“I don’t think he believes you.”
I laugh hollowly.
“Did something happen?” she asks.
“Well, I had sex with him,” I say, because I want to change the subject.
“Oh, hon.” She smiles, a bit sympathetically. “I know. It was obvious that night you two came over for dinner after going to the crime scene.”
“We hadn’t actually had sex yet at that point.”
“Obvious that there was tension, I mean. I don’t blame you. I would have done the same thing. He does look like an Avenger, after all.”
I laugh despite the crushing weight on my chest. “Thanks, Grandma.”
My phone dings, and I glance down at it as I slump into the couch next to her.
It’s an email from my agent, informing me that I shouldn’t worry about my books being sold out everywhere, because the publisher is already in the process of printing an additional fifty thousand copies of each of them. “So exciting!!”
I guess it is, but I can’t really feel anything but numb right now.
“Turns out people actually did want to buy romance novels from a suspected murderer,” I say as I lower my phone.
“Of course they do,” Grandma says. “Like I told you, better to be interesting than likable.”
She flips the TV off. “Ben told me you’re convinced that he thinks you did it.”
I frown. “That’s basically what he said. He wrote out a whole ending about how I did it.”
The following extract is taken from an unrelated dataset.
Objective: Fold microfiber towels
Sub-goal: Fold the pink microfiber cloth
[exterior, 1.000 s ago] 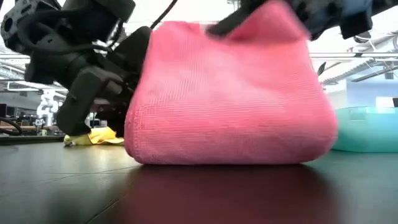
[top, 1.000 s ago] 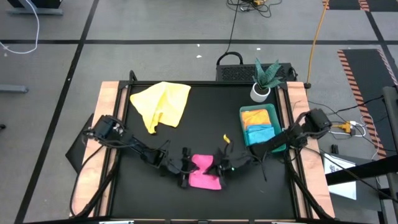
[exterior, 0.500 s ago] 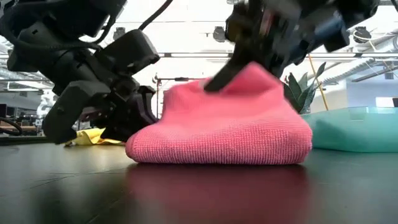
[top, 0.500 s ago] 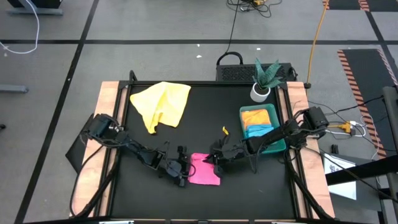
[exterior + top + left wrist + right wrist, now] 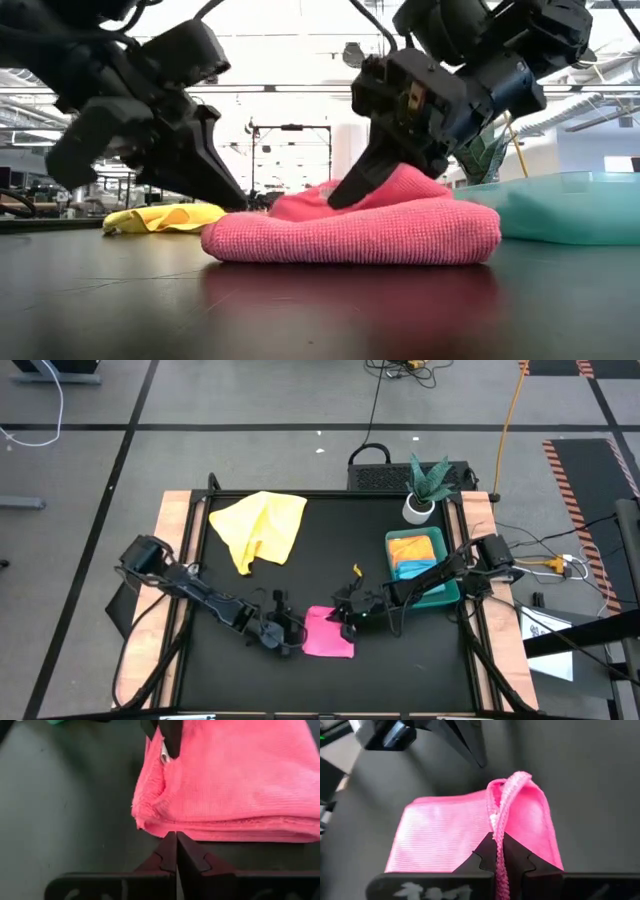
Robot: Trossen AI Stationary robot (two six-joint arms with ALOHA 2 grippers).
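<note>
The pink towel (image 5: 328, 633) lies folded on the black table near its front middle. My right gripper (image 5: 499, 845) is shut on the towel's far right part, also seen in the low view (image 5: 350, 195). My left gripper (image 5: 176, 839) is shut with nothing between its fingers. Its tips stand at the towel's left edge (image 5: 232, 198). A yellow towel (image 5: 260, 528) lies crumpled at the far left. A blue towel (image 5: 418, 574) and an orange-yellow one (image 5: 412, 548) lie in the green tray (image 5: 443, 560). My left gripper's shut tips stand right at the pink towel's left edge (image 5: 165, 829); I cannot tell whether they touch it. My right gripper pinches the towel's hemmed edges (image 5: 501, 822), more than one layer, between its two fingers. It comes slanting down from the table's right. The pinched edges stand up as a small ridge (image 5: 400, 180); the rest lies flat on the table.
A potted plant (image 5: 425, 490) stands behind the tray at the far right. A small yellow scrap (image 5: 357, 570) lies behind the right gripper. Bare black table stretches between the yellow towel and the tray.
My right gripper has sunk toward the table with the pink towel's edge. The towel has gone from a tall hump to a low folded pad. My left gripper has drawn back toward the table's left edge and risen a little, clear of the towel's side.
</note>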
“He says that was just one rough draft, and you weren’t supposed to see it. Just him working through some thoughts. He sounded really frustrated, if you want to know the truth. I don’t think he has an ending.”
“He’ll decide I did it, just like everyone else did.” I swallow around the lump in my throat.
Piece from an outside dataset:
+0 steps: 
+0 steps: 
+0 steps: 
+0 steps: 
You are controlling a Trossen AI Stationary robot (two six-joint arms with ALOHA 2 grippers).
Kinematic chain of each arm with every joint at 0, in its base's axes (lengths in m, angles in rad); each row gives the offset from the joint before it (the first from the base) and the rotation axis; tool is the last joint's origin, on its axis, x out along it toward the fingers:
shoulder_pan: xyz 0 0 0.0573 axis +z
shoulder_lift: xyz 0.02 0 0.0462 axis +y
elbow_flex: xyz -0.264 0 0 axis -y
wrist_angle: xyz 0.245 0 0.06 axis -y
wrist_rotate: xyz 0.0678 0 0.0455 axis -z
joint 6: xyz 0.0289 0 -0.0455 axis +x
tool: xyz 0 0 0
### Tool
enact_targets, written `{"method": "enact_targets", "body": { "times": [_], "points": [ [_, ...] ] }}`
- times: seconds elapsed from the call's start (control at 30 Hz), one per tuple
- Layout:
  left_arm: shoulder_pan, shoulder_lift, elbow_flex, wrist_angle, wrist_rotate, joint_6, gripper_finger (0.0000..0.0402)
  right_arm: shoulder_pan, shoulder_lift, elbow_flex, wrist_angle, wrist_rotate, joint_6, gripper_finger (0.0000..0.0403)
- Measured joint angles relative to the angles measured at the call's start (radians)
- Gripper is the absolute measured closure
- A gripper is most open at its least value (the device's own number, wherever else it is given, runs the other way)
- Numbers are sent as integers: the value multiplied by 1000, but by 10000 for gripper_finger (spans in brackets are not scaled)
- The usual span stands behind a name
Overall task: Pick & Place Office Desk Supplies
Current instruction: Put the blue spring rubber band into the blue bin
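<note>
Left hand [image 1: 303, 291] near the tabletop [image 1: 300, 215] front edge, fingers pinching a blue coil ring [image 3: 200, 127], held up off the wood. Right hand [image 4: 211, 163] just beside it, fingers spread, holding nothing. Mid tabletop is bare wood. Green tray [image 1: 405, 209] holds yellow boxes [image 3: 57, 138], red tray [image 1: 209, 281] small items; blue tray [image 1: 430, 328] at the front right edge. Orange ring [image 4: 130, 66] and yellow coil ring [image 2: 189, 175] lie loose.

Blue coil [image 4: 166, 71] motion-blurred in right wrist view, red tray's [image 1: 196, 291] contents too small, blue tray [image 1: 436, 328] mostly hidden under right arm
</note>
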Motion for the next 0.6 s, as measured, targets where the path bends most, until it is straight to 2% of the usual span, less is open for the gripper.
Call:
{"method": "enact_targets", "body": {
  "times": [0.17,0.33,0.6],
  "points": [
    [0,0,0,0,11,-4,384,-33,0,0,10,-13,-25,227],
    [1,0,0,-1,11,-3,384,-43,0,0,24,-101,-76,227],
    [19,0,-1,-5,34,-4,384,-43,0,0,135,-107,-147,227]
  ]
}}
“Not everyone,” Grandma says softly, putting a hand on my shoulder.
I close my eyes and tilt my head back in an effort not to burst into tears, but I fail. They leak down my cheeks and suddenly I’m crying on my grandmother’s couch like I’m ten years old again. She scoots closer to me and wraps an arm around my shoulders.
“I think I did it,” I whisper, eyes still closed. “I think I killed her.”
“No, you didn’t.”
“You don’t know.”
“Neither do you! You just said you think you killed her. You still don’t remember, do you?”
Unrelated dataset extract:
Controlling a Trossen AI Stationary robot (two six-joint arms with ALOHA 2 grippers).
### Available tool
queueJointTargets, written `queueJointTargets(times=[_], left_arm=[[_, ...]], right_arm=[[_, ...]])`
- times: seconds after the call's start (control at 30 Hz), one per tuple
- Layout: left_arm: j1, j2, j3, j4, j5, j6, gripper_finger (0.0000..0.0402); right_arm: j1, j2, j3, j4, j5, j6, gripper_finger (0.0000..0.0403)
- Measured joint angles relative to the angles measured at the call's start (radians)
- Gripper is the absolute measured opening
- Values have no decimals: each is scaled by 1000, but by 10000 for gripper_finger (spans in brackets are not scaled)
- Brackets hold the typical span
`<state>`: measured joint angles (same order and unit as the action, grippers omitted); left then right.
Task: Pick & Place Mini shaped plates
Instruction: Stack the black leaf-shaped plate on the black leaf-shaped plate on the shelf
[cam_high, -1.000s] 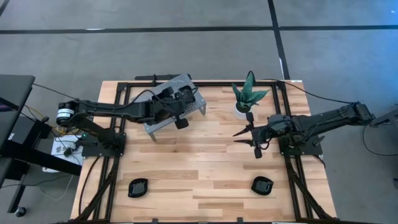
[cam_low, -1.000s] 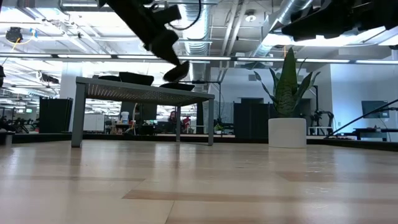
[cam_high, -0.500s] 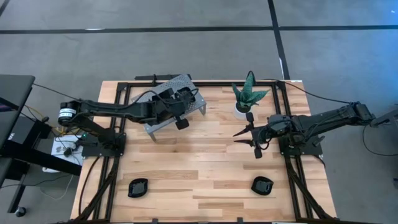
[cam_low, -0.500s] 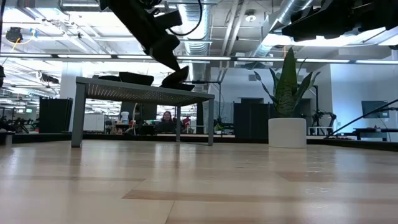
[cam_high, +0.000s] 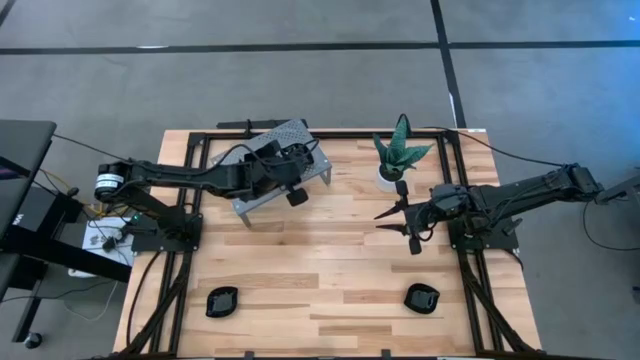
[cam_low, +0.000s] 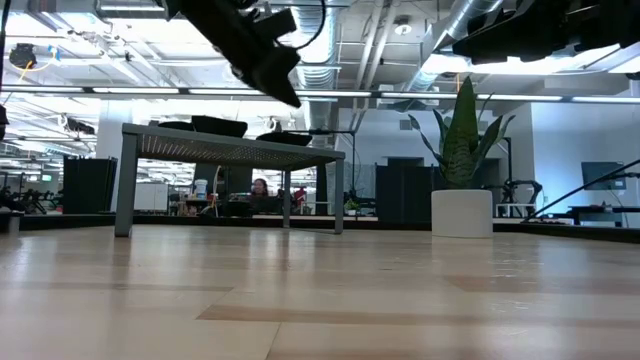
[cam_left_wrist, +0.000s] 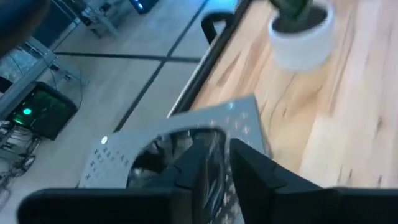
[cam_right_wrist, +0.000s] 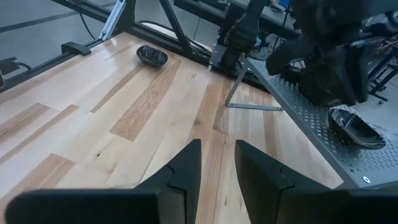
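My left gripper (cam_low: 285, 85) hangs open just above the right part of the grey perforated stand (cam_high: 296, 133). Under it a small black plate (cam_low: 285, 138) lies on the stand's top, clear of the fingers; the right wrist view shows it near the stand's corner (cam_right_wrist: 357, 127). A second black plate (cam_low: 215, 125) lies farther left on the stand. Two more plates (cam_high: 222, 300) (cam_high: 422, 297) rest on the table near its front edge. My right gripper (cam_high: 400, 220) waits open over the table's right half, holding nothing.
A green spiky plant in a white pot (cam_high: 398, 160) stands at the far right, between the stand and my right arm. The stand's legs (cam_low: 125, 185) leave a gap beneath its top. Bare wood (cam_high: 320, 250) stretches across the table's middle. A person sits in the room beyond the table.
My left gripper held a black plate just above the stand. The plate has gone down onto the stand's top and lies there now. The gripper has opened and let go of it, staying above the same spot.
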<state>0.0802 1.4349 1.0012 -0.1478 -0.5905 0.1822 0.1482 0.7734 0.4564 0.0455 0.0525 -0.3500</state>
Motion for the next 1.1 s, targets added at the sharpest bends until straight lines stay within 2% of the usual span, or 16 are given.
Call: queueJointTargets(times=[0.13,0.23,0.37,0.5,0.63,0.73,0.83,0.97,1.1], left_arm=[[-38,0,0,81,21,-15,91],[-94,-5,0,105,161,-44,92],[-200,-6,0,85,372,-233,91],[-363,-6,0,-70,478,-406,91],[-578,-6,0,-335,491,-597,90],[-732,-6,0,-512,473,-873,90],[-856,-6,-8,-599,459,-1177,90],[-975,-6,-74,-588,446,-1547,90],[-1003,-6,-159,-478,442,-1870,90]], right_arm=[[0,0,0,0,0,0,92],[0,0,0,0,0,0,92],[0,0,0,-9,0,1,92],[0,0,0,-14,0,26,92],[0,0,0,-15,0,44,92],[0,0,0,-15,0,45,92],[0,0,0,-15,0,45,92],[0,0,0,-12,0,45,92],[0,0,0,-11,0,29,92]])
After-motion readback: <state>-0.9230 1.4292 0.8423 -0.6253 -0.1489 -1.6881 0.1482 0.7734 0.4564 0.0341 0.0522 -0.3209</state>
I open my eyes and roughly wipe my hand across them. “No.”
“You didn’t do it.” Her mouth is set in a hard line, the wrinkles around her eyes more prominent as she frowns harder.
“Stop having so much faith in me.”
“No.”
“I don’t deserve it.”
“Horseshit.”
“I haven’t told you everything.” My hands are shaking, and she reaches over and clasps them both.
“I don’t need you to tell me everything.” She holds my gaze, her dark eyes serious. “I don’t need you to lay out every single secret and detail of your existence for me to judge. I know you.”
I dissolve into tears again, and she wraps her arms around me and pats my back.
“Don’t give up, sweetheart. Don’t give up.”
CHAPTER FORTY-SEVEN
LUCY
I drive home slowly. It’s dark, and the streets of Plumpton are empty. I almost roll down the windows like I would on a quiet night in L.A., but the humidity is as thick as ever.
When I stop at a light downtown, I look out to see Emmett decorating the window of the art shop.
A guilty voice in the back of my head reminds me that I never answered his last two texts. I also haven’t told him I’m going back to California.
The light turns green. He’s noticed me staring at him. He lifts his hand in a hesitant wave.
Shit. I press lightly on the gas and park the car on the side of the road. I step out.
“Hey.” I point to the big yellow sunflower he’s painting on the window. “That’s pretty.”
“Oh. Thanks. Some kids wrote ‘vagina’ over the last one, so the owner asked me to do one that’s less erotic.”
I bark out a laugh. “Was your last flower erotic?”
A grin spreads across his face. “Well, I didn’t think so, but apparently some kids saw something I didn’t.”
I lean against the brick wall next to the art shop. “They could have at least been more creative. Vagina isn’t very clever graffiti.”
“I agree. Put some effort in, kids.” He turns back to the window, brush poised.